Perioperative allogenic blood transfusions and the risk of endometrial cancer recurrence

Arch Gynecol Obstet. 2013 May;287(5):1009-16. doi: 10.1007/s00404-012-2668-9. Epub 2012 Dec 11.

Abstract

Purpose: To evaluate the effect of perioperative blood transfusions on the risk of recurrence of endometrial cancer.

Methods: This study is a retrospective analysis of 358 consecutive patients, without a history of other tumors, who underwent surgery for endometrial cancer between January 2000 and April 2010.

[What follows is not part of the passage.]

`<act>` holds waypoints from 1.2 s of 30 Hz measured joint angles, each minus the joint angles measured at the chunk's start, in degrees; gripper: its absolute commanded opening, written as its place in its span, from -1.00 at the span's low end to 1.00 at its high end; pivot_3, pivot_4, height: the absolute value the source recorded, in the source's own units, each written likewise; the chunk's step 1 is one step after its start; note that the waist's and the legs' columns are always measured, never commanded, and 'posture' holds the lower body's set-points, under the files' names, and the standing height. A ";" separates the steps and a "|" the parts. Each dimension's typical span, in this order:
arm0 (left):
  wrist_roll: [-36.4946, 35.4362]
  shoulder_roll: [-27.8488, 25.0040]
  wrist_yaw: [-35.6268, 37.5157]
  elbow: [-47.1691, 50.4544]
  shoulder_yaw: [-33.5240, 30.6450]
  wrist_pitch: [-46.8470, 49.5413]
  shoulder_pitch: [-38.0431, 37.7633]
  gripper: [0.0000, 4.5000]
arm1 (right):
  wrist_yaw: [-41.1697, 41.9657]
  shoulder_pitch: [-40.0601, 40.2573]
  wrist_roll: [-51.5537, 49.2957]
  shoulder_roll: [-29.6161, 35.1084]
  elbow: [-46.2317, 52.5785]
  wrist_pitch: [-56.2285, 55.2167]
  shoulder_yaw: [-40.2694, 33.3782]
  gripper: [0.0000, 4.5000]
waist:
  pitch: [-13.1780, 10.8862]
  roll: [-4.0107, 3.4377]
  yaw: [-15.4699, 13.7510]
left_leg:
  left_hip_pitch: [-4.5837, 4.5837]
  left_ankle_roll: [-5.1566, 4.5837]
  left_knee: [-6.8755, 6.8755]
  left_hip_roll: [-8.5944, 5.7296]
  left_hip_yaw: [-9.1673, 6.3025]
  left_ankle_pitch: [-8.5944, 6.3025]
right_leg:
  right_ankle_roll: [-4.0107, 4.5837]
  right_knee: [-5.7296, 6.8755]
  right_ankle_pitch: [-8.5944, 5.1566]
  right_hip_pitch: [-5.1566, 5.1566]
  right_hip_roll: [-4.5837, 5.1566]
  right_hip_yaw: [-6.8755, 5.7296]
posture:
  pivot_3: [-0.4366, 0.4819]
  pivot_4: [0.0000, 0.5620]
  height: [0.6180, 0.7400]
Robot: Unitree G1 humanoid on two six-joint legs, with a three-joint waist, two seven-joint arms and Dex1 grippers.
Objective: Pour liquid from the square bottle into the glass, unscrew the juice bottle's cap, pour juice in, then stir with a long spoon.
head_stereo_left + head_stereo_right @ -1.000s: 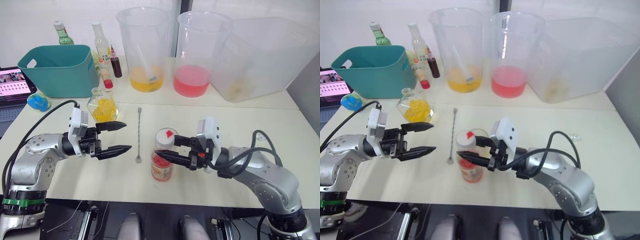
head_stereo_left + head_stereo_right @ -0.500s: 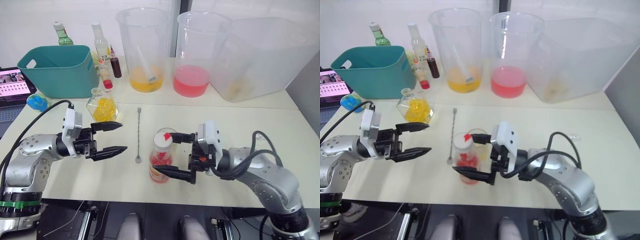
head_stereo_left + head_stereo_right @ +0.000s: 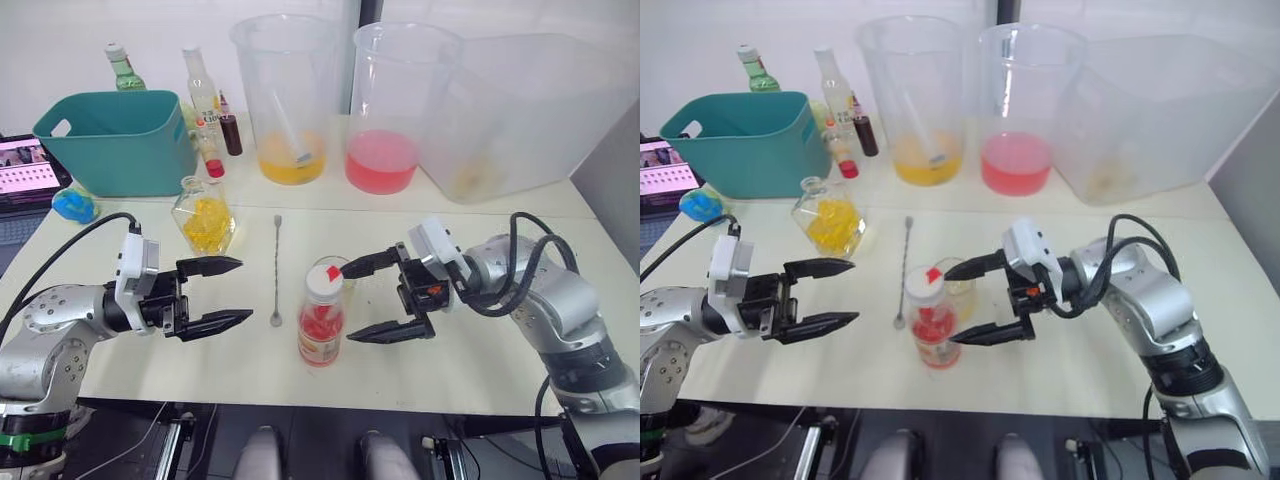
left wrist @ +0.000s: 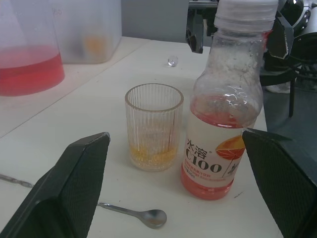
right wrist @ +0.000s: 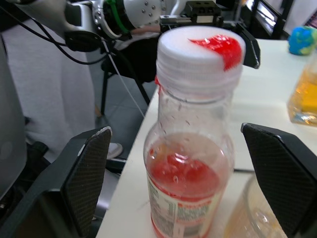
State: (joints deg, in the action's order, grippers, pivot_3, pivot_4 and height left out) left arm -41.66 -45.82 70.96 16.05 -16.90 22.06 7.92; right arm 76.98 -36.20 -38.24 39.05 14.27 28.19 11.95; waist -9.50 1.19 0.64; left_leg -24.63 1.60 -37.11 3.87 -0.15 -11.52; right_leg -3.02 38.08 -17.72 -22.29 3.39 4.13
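The juice bottle (image 3: 322,322) stands upright near the table's front middle, its white cap (image 3: 325,277) with a red mark on top. The ribbed glass (image 4: 154,126), holding a little yellow liquid, stands just behind the bottle. My right gripper (image 3: 347,305) is open just right of the bottle, not touching it. My left gripper (image 3: 245,289) hangs open to the left, fingers pointing at the bottle. The long spoon (image 3: 277,270) lies flat between them. The square bottle (image 3: 205,215) with yellow liquid stands behind the left gripper.
A teal basket (image 3: 120,135) sits back left, with slim bottles (image 3: 203,95) and a small dark-red bottle (image 3: 232,130) beside it. Two big beakers, one yellow (image 3: 290,100) and one pink (image 3: 385,110), and a clear tub (image 3: 530,110) line the back. A laptop (image 3: 25,165) is far left.
My right gripper opened off the juice bottle and drew back to the right, leaving it standing. My left gripper pulled back a little to the left.
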 measured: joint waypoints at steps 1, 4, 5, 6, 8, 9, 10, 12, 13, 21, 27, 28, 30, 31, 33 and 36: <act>-0.26 0.00 -0.51 0.72 -0.31 0.24 -0.01 1.00 | 0.68 -0.59 0.25 -0.37 -0.60 -0.17 0.40 0.97 | 0.00 0.00 -0.02 | 0.00 0.00 -0.02 0.00 0.00 0.00 | 0.00 0.00 0.00 0.00 0.00 0.00 | -0.05 -0.47 0.80; -1.43 -0.63 -2.10 4.45 -2.26 1.56 -2.53 1.00 | 3.28 -3.58 1.82 -2.68 -4.06 -1.41 1.30 0.97 | 0.00 0.00 0.30 | 0.02 0.00 0.00 0.02 0.01 0.00 | 0.01 0.03 0.00 -0.02 -0.01 0.01 | -0.05 -0.47 0.80; -1.60 -1.05 -2.43 5.94 -2.61 1.99 -3.93 1.00 | 4.12 -4.35 2.43 -3.37 -5.38 -2.38 1.42 0.97 | 0.00 0.00 0.44 | 0.04 0.00 0.04 0.02 0.01 0.00 | 0.01 0.03 0.00 -0.03 -0.02 0.01 | -0.05 -0.47 0.80; -1.76 -1.27 -2.58 7.09 -3.03 2.16 -5.29 1.00 | 4.88 -5.04 3.38 -3.92 -6.51 -3.20 1.72 0.97 | 0.00 0.00 0.53 | 0.07 0.00 0.10 0.03 0.01 0.00 | 0.02 0.03 0.00 -0.03 -0.03 0.01 | -0.05 -0.47 0.80; -2.10 -1.35 -2.87 8.20 -3.55 2.37 -6.81 1.00 | 6.57 -5.83 4.37 -4.45 -7.97 -4.07 2.74 0.97 | 0.00 0.00 0.39 | 0.09 0.00 0.12 0.03 0.00 0.00 | 0.03 0.04 -0.01 -0.03 -0.03 -0.01 | -0.05 -0.47 0.80; -2.25 -1.35 -3.05 8.25 -3.81 2.46 -6.97 1.00 | 7.08 -5.87 4.40 -5.00 -8.39 -4.07 2.96 0.97 | 0.00 0.00 0.32 | 0.09 0.01 0.12 0.03 0.01 0.00 | 0.04 0.03 0.00 -0.02 -0.03 -0.01 | -0.05 -0.47 0.80; -2.35 -1.35 -3.30 8.27 -4.08 2.53 -7.13 1.00 | 7.44 -5.88 4.40 -5.64 -8.72 -4.07 3.01 0.97 | 0.00 0.00 0.24 | 0.09 0.01 0.11 0.02 0.01 0.00 | 0.04 0.03 0.00 -0.01 -0.02 -0.01 | -0.05 -0.47 0.80; -2.43 -1.35 -3.97 8.31 -4.41 2.56 -7.54 1.00 | 7.92 -5.95 4.41 -6.67 -9.33 -4.08 3.01 0.97 | 0.00 0.00 0.08 | 0.09 0.01 0.10 0.00 0.01 0.01 | 0.03 0.02 0.00 0.00 0.00 -0.01 | -0.05 -0.47 0.80; -2.43 -1.32 -4.21 8.34 -4.41 2.59 -7.79 1.00 | 8.06 -6.03 4.50 -6.92 -9.51 -4.17 3.02 0.97 | 0.00 0.00 0.04 | 0.09 0.01 0.10 0.00 0.01 0.01 | 0.04 0.02 0.00 0.01 0.00 -0.01 | -0.05 -0.47 0.80; -2.45 -0.96 -6.28 9.49 -3.11 2.82 -6.72 1.00 | 9.20 -7.81 8.29 -10.28 -14.00 -7.86 4.03 0.60 | 0.00 0.00 0.15 | 0.11 0.02 0.11 0.02 0.01 0.01 | 0.04 0.04 0.00 -0.01 -0.02 -0.01 | -0.05 -0.47 0.80; -3.42 0.07 -7.87 9.51 -1.86 3.49 -4.45 1.00 | 9.45 -7.56 8.78 -10.57 -14.64 -8.86 4.24 -0.29 | 0.00 0.00 0.09 | 0.11 0.02 0.11 0.02 0.01 0.01 | 0.04 0.06 0.00 0.00 -0.02 -0.01 | -0.05 -0.47 0.80; -3.73 0.45 -8.12 9.53 -1.55 3.69 -3.75 1.00 | 9.45 -7.45 8.78 -10.51 -14.58 -8.86 4.21 -0.41 | 0.00 0.00 0.09 | 0.11 0.03 0.11 0.02 0.01 0.01 | 0.04 0.06 0.00 0.00 -0.02 -0.01 | -0.05 -0.47 0.80; -3.83 0.46 -8.37 9.60 -0.47 4.29 -2.73 1.00 | 9.32 -6.90 8.66 -10.22 -13.96 -8.79 3.83 -0.45 | 0.00 0.00 0.13 | 0.11 0.02 0.11 0.01 0.01 0.01 | 0.04 0.06 0.00 0.00 -0.02 -0.01 | -0.05 -0.47 0.80; -3.83 0.47 -8.33 9.59 0.11 4.41 -2.31 1.00 | 9.23 -6.54 8.59 -10.09 -13.59 -8.72 3.54 -0.45 | 0.00 0.00 0.13 | 0.11 0.02 0.11 0.02 0.01 0.01 | 0.04 0.06 0.00 0.00 -0.02 -0.01 | -0.05 -0.47 0.80; -3.77 0.47 -7.84 9.38 1.54 4.43 -1.21 1.00 | 8.60 -5.44 7.91 -9.12 -11.89 -7.30 2.79 -0.45 | 0.00 -0.01 0.02 | 0.10 0.02 0.11 0.01 0.01 0.01 | 0.04 0.05 0.00 0.00 -0.01 -0.01 | -0.05 -0.47 0.80; -3.70 1.15 -6.89 8.16 3.98 4.43 0.75 1.00 | 6.72 -3.53 6.47 -7.11 -7.79 -3.41 1.51 -0.45 | 0.00 0.00 -0.13 | 0.09 0.03 0.11 0.00 0.00 0.01 | 0.04 0.05 0.00 0.00 -0.01 -0.02 | -0.05 -0.47 0.80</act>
State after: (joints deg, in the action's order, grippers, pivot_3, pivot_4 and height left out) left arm -45.36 -44.67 64.07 24.21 -12.92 26.49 8.66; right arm 83.71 -39.72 -31.77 31.94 6.48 24.78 13.46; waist -9.50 1.18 0.51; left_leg -24.54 1.63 -37.00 3.87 -0.15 -11.51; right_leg -2.98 38.13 -17.71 -22.29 3.38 4.11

Results: Women who did not need any transfusion (N = 331) and patients who received allogenic blood donations (N = 27) were compared in terms of risk of cancer recurrence. The surgical standard procedure included peritoneal washing for cytologic examination, total hysterectomy + bilateral adnexectomy (N = 358), and pelvic lymphadenectomy (N = 227). The two groups were homogeneous in term of age, BMI, previous abdominal surgery, type of intervention, operative time, nodal count, and hospital stay. The median (range) estimated blood loss was higher in the transfusion group, 400 mL (100-2,000 mL), than in the non-transfusion group, 150 mL (10-1,000 mL). Median (range) follow-up was 67.5 months (6-132.4 months). Blood transfusions were associated with a higher relapse rate (P = 0.0021). At multivariate analysis, administration of packed red blood cells remained independently associated with recurrence (OR 4.64; CI 95 % 1.45-14.9), as well as myometrial invasion ≥50 % (OR 2.88; CI 95 % 1.18-7.07) and stage >1 (OR 4.24; CI 95 % 1.75-10.3).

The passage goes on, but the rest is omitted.